■ RAW DATA ■
::::::::
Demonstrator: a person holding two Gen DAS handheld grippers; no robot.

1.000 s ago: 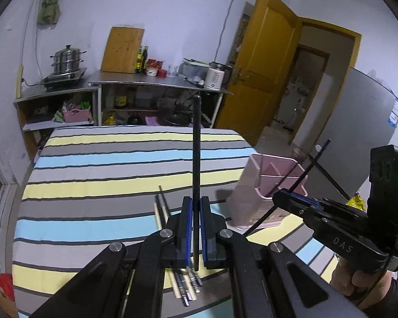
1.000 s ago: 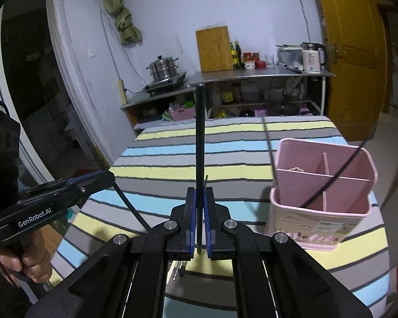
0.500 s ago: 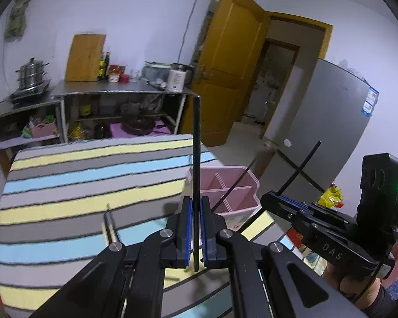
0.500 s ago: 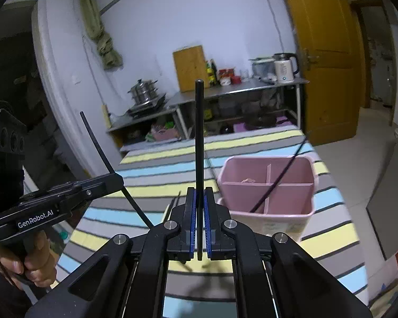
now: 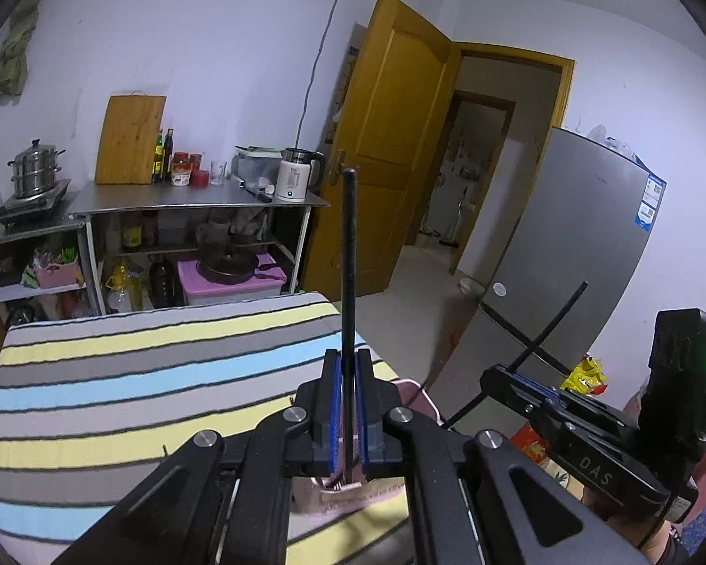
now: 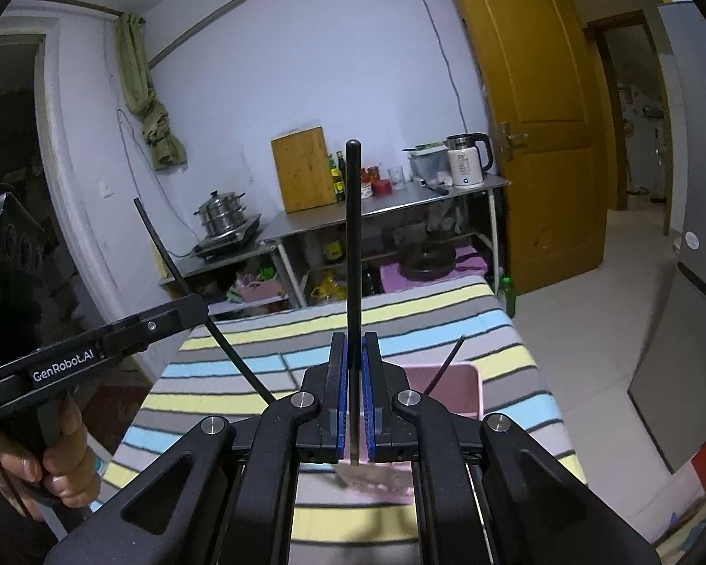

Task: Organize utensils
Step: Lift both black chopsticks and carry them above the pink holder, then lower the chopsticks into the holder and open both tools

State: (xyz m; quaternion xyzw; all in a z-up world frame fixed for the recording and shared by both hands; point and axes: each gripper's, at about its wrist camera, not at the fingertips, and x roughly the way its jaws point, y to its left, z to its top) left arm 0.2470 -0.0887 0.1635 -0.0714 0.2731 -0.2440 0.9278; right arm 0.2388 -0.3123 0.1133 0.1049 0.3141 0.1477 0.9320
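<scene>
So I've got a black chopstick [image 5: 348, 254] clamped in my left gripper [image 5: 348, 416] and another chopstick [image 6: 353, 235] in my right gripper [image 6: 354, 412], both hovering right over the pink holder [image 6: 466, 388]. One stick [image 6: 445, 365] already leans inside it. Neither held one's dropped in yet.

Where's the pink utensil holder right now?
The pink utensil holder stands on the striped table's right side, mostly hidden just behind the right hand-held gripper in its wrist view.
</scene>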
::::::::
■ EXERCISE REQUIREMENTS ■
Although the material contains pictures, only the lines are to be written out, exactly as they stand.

■ ANSWER SECTION ■
Demonstrator: a person holding two Gen DAS handheld grippers; no robot.

1.000 s ago: 
1.000 s ago: 
0.500 s ago: 
0.500 s ago: 
now: 
now: 

Task: Organize utensils
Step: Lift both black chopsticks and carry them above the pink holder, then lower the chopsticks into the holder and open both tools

State: (xyz m; quaternion xyzw; all in a z-up world frame fixed for the recording and shared by both hands; point and axes: each gripper's, at about its wrist camera, not at the fingertips, and x roughly the way its jaws point, y to its left, z to its top) left arm 0.2470 -0.0887 0.1635 -0.0714 0.2731 -0.2440 0.9278; right arm 0.2388 -0.3123 0.1133 0.1049 0.3141 0.1477 0.9320
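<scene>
So I've got a black chopstick [image 5: 348, 254] clamped in my left gripper [image 5: 348, 416] and another chopstick [image 6: 353, 235] in my right gripper [image 6: 354, 412], both hovering right over the pink holder [image 6: 466, 388]. One stick [image 6: 445, 365] already leans inside it. Neither held one's dropped in yet.

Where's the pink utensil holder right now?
The pink utensil holder stands on the striped table's right side, mostly hidden just behind the right hand-held gripper in its wrist view.
</scene>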

The answer requires no further additions.